─── Given information

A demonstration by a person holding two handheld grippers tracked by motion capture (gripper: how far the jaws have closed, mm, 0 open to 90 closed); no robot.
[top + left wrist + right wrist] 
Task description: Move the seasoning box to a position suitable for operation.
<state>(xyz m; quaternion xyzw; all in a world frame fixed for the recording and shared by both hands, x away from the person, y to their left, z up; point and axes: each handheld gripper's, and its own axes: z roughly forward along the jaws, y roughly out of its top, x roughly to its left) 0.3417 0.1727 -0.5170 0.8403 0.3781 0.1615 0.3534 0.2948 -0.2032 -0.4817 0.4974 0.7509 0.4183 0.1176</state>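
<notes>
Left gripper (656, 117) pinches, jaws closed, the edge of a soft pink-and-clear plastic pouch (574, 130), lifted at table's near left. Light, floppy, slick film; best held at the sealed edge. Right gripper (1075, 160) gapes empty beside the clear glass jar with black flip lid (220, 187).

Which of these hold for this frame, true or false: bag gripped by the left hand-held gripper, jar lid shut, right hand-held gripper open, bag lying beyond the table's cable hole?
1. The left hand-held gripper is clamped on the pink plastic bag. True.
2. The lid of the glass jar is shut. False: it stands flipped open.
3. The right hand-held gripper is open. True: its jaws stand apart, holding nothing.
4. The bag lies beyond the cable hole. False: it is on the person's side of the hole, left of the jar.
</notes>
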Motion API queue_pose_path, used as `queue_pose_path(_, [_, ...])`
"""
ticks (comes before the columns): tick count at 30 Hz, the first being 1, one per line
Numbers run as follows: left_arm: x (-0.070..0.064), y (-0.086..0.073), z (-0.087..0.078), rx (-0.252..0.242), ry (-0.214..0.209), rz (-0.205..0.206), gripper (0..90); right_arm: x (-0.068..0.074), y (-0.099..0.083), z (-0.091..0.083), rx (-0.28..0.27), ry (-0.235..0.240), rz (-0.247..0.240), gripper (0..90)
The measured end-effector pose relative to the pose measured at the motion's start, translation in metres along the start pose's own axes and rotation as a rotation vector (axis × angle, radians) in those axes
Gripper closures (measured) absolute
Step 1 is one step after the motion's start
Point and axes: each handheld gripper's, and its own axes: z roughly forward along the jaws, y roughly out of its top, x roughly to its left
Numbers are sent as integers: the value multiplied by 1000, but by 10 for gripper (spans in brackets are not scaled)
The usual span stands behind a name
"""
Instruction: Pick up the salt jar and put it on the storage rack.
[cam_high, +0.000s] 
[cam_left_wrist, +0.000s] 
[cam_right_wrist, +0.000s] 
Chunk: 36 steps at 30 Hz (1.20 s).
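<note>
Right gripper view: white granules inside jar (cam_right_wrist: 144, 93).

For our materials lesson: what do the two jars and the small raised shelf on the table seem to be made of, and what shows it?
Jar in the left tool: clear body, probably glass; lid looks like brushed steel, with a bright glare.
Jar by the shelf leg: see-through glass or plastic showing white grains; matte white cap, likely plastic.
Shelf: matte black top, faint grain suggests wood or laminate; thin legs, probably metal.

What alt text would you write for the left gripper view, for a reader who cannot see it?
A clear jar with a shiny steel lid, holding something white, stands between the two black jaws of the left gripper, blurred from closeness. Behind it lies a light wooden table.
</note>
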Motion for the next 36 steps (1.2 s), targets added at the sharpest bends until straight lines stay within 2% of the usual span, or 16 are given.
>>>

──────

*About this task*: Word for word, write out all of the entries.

*Output below*:
A demonstration by a person holding two handheld grippers tracked by motion capture (gripper: how far the jaws have closed, mm, 0 open to 90 closed); no robot.
[top + left wrist + right wrist] 
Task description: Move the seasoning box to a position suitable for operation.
<state>(xyz m; quaternion xyzw; all in a world frame fixed for the recording and shared by both hands, x away from the person, y to their left, z up; point and axes: each handheld gripper's, and its own axes: z roughly forward along the jaws, y roughly out of its top, x roughly to its left) 0.3417 0.1727 -0.5170 0.8403 0.3781 0.1615 0.3534 0.2948 -0.2032 -0.4817 0.4974 0.7509 0.4183 0.1176</state>
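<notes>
Left gripper (656, 117) pinches, jaws closed, the edge of a soft pink-and-clear plastic pouch (574, 130), lifted at table's near left. Light, floppy, slick film; best held at the sealed edge. Right gripper (1075, 160) gapes empty beside the clear glass jar with black flip lid (220, 187).

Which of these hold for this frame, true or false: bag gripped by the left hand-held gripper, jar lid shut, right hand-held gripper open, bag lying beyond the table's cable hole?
1. The left hand-held gripper is clamped on the pink plastic bag. True.
2. The lid of the glass jar is shut. False: it stands flipped open.
3. The right hand-held gripper is open. True: its jaws stand apart, holding nothing.
4. The bag lies beyond the cable hole. False: it is on the person's side of the hole, left of the jar.
</notes>
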Motion API queue_pose_path, used as `queue_pose_path(_, [_, ...])`
"""
ticks (comes before the columns): tick count at 30 Hz, the first being 1, one per line
Numbers run as follows: left_arm: x (-0.070..0.064), y (-0.086..0.073), z (-0.087..0.078), rx (-0.252..0.242), ry (-0.214..0.209), rz (-0.205..0.206), gripper (0..90); right_arm: x (-0.068..0.074), y (-0.099..0.083), z (-0.091..0.083), rx (-0.28..0.27), ry (-0.235..0.240), rz (-0.247..0.240), gripper (0..90)
The measured end-effector pose relative to the pose measured at the motion's start, translation in metres along the start pose's own axes and rotation as a rotation vector (axis × angle, radians) in those axes
Gripper closures (measured) absolute
Step 1 is one step after the motion's start
Point and axes: each handheld gripper's, and its own axes: z roughly forward along the jaws, y roughly out of its top, x roughly to its left
Numbers are sent as integers: the value multiplied by 1000, but by 10 for gripper (spans in brackets are not scaled)
The usual span stands behind a name
"""
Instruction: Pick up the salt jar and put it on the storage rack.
[cam_high, +0.000s] 
[cam_left_wrist, +0.000s] 
[cam_right_wrist, +0.000s] 
Chunk: 36 steps at 30 Hz (1.20 s).
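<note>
Right gripper view: white granules inside jar (cam_right_wrist: 144, 93).

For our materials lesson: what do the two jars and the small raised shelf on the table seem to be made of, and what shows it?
Jar in the left tool: clear body, probably glass; lid looks like brushed steel, with a bright glare.
Jar by the shelf leg: see-through glass or plastic showing white grains; matte white cap, likely plastic.
Shelf: matte black top, faint grain suggests wood or laminate; thin legs, probably metal.

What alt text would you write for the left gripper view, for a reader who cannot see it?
A clear jar with a shiny steel lid, holding something white, stands between the two black jaws of the left gripper, blurred from closeness. Behind it lies a light wooden table.
</note>
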Motion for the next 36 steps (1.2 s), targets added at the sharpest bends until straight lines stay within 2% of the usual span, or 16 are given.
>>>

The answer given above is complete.